Everyone went silent.

“I’ve seen a man die of the bends, and I never want to see that again,” he added, looking each guest in the eye. “So, safety first. We come up nice and slow, all right?”

Eight somber heads nodded in unison. Even Ryan. Especially Ryan, who’d never seemed as serious as he did right now.

Lucky was the only one who didn’t seem to be listening. Mia followed his gaze to another dive launch moored not too far away. A small boat carrying two men, one of whom was going over the side, kitted out like he was going to the center of the Earth. Another camera junkie, probably.

“All right, everybody buddy up and follow me.” Hans pointed. “Stanley and Brenda, check?”

“Check!”

“Marc and Bruno, check?”

“Check!”

“Dirk and Anna, check?”

“Check!”

“Pete, you’re with me.”

Pete gave a double thumbs-up.

“And Ryan…”

Mia felt her stomach sink. She made chopping motions in the air, hoping Hans would catch on.

He didn’t, of course. “Ryan, you can buddy with Mia, who’ll bring up the rear.”

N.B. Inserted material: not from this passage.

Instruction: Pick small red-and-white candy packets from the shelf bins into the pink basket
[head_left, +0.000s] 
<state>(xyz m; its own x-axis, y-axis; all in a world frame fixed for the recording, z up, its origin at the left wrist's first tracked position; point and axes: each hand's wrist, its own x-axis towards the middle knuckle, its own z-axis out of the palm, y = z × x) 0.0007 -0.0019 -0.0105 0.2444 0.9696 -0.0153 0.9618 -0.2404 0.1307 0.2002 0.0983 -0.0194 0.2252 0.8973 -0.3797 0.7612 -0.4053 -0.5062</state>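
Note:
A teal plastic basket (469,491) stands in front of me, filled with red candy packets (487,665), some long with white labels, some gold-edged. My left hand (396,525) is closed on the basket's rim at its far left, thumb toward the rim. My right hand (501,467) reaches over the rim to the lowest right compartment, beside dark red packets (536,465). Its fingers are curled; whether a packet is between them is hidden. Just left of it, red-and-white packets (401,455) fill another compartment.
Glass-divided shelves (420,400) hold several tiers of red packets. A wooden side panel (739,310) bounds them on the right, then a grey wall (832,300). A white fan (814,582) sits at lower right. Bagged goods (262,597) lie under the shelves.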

Ryan’s lips barely moved. “Check,” he said, looking like a badass soldier about to march off on a heroic mission that defied all odds.

Which fit, because as it turned out, he was a badass soldier, or had been before becoming a badass New York cop.

She risked another glance in his direction, and damn it, his Mission Impossible eyes were still on her. The scary thing was, they said his mission was
her
.

She steeled her shoulders just like she used to do, staring down a tough opponent before a swim start.
You, mister, are about to meet your match.

Or so she hoped, because her pride couldn’t afford to cave in to him again.

Getting the guests in the water took forever, and Mia suspected the dive would feel torturously long, too. Stanley took ages getting the waterproof housing on his camera. Marc fiddled with the anti-fog in his mask. Pete checked everything three times, just as Hans taught him. Ryan pulled his wetsuit up, and even in skintight neoprene — especially in skintight neoprene — he looked like a sex on a stick.

Hans moved around the launch, checking every regulator, every O ring. Lucky remained at the bow, his restless eyes roving the bay. One after the other, the guests donned their fins and splashed into the sea until it was just her and Ryan alone on the stern platform, squeezed into a tiny space.

“Mia,” he started. “I meant it. I’m sorry.”

She squeezed her lips into a thin line. She’d feel better when the regulator was in his mouth, because the bass in his voice could do wicked things to her resolve.

“Ready for your dive, Mr. Hayes?”

His cheek twitched. Yeah, he got the message.

“Ready if you are, Ms. Whitman.”

“Then jump in already.”
Before I shove you in.

He looked at her for another second — just looked, like he wanted to reach out and stroke her cheek like he used to do. Slow and tender, one finger would trace the curve of her face, then glide back up the length of her jaw to do it again, making her warm all over.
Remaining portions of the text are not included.